The Class of 92: trebles all round
https://www.theguardian.com/film/2013/dec/03/class-92-trebles-round-manchester-united-alex-fergusonScholes the joker, Schmeichel scalding his privates, Beckham just one of the lads … Tom Horan on a film that casts a new light on 90s Manchester and its football heroes
Tom Horan - The Guardian, Tue 3 Dec 2013
How many documentaries can claim to capture the spirit of an era through the reflections of an ex-prime minister – and the story of a Danish goalkeeper scalding his penis on a giant tea urn? Not many. But it is unquestionably true of The Class of 92, the British film that premiered this week in London.
The Class of 92 is remarkable not just for being an excellent film about football, a subject that rarely translates to the big screen, but for being about so much more. Using interviews and archive footage, it follows six Manchester United players who met in their early teens and together won every honour in club football. But what emerges through the reminiscences of David Beckham, Ryan Giggs, Paul Scholes, Nicky Butt and the Neville brothers is the story of the time and place where they came of age: the optimism of Manchester, and Britain itself, in the 1990s.
"In the 60, 70s and 80s, Liverpool had an incredible time, with music and football," says Gary Neville early on. "And in some ways, this past 20 years has been Manchester's time: the Stone Roses, Oasis, United winning the league." To a soundtrack of the Stone Roses singing Waterfall, we watch Alex Ferguson's whey-faced youngsters win the 1992 FA youth cup, lost inside shirts that seem tailored for giants.
"Manchester reinvented itself," says United fan and film director Danny Boyle, one of a string of non-footballing contributors that includes Tony Blair and Stone Roses bassist Mani. "It didn't wait for a leader to do that for it.
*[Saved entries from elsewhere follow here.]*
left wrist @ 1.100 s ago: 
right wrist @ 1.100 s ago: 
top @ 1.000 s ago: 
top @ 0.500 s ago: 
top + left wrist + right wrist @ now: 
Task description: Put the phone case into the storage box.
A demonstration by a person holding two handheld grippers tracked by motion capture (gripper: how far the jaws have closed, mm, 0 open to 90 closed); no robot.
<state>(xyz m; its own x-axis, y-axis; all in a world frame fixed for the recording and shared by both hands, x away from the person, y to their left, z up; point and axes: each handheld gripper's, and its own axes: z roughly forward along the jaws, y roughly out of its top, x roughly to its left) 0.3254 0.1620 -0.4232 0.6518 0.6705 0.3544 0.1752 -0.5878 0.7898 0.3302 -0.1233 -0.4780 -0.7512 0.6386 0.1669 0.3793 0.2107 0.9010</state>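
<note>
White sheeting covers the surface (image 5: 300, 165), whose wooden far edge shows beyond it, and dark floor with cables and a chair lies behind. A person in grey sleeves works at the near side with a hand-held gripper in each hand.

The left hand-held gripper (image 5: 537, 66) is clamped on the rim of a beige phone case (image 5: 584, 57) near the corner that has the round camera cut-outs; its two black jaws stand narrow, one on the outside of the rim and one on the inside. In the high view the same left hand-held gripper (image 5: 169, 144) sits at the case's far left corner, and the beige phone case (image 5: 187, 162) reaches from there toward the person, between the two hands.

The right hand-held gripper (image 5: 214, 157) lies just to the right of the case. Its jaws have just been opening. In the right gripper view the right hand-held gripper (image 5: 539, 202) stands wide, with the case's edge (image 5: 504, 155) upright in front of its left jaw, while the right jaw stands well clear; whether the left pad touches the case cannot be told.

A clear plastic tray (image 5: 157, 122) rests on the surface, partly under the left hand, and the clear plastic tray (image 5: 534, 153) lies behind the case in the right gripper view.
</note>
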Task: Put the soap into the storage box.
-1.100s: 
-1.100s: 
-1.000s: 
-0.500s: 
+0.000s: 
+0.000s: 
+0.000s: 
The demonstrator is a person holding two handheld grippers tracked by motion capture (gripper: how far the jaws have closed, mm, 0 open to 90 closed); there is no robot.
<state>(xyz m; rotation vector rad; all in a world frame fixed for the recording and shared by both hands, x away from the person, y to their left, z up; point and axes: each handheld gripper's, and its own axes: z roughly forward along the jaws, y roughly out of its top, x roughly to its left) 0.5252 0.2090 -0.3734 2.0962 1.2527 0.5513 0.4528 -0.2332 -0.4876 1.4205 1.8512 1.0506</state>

In fact, it took the lack of interest that was clearly shown to it by Margaret Thatcher's premiership as the signal to do things for itself. There are some great northern cities that actually aren't beholden to anyone. And no matter how bad it gets, they will always regenerate themselves. The football team – and especially United – is a symbol of that."
While the city around them is blossoming, the group of apprentices are forcing their way into the first team of the club that came to define the decade. "Growing up in Manchester in the 90s was just massive," says Butt. "We would be going to the Haçienda, the Boardwalk, to concerts like Spike Island. It was a special time. I remember one time the whole Man United team went to the Hacienda. It wouldn't happen nowadays."
It is Butt who explains how his dressing-room prank with a tea urn gave United keeper Peter Schmeichel a nasty blister – and The Class of 92 is exceptional in what it coaxes from its football-playing subjects. The usual post-match platitudes are replaced by animated and often hilarious stories.The film's directors, brothers Ben and Gabe Turner, were approached by the players themselves to make the film, which goes some way to explaining the rounded and human characters that emerge. The taciturn Scholes as a master of the sardonic non sequitur – who knew?
As historian Alwyn Turner's new book A Classless Society: Britain in the 1990s demonstrates, the era does now seem to be at the correct remove to be assessed with clarity, which is why the Turner brothers should be praised for lifting their film beyond mere sporting document. "What those young guys felt was possible of them as players," says Tony Blair, "found a curious kind of echo in culture, art, and politics. What, on rational analysis, was impossible became imbued by a spirit of possibility – and was actually done."
Giggs turned 40 last week, the rest of the players are nearing that. The rapport between them is clearly unchanged, with even Beckham – the global brand – just one of the gang. Revisiting the 90s through the film, it is perhaps sad to reflect that so much of the decade's excitement and optimism petered out as the New Labour project lost its way. What has endured, for this group of friends, is what they achieved by working for and with each other: the remarkable treble of league, FA cup and Champions League victories in 1999.
The Class of 92 distils the spirit of an era, but ultimately shows that the power of teamwork is a timeless quality. As Boyle recalls: "In the years preceding, there was a feeling that the public spirit had disappeared. This long period of individuality, selfishness – 'there's no such thing as society' – led inexorably to us wanting to re-establish a sense of idealism."
And what does Eric Cantona, the wise old hand who helped the youngsters make their dreams come true, think of it? "It is a perfect script. Only sport can give you this kind of emotion."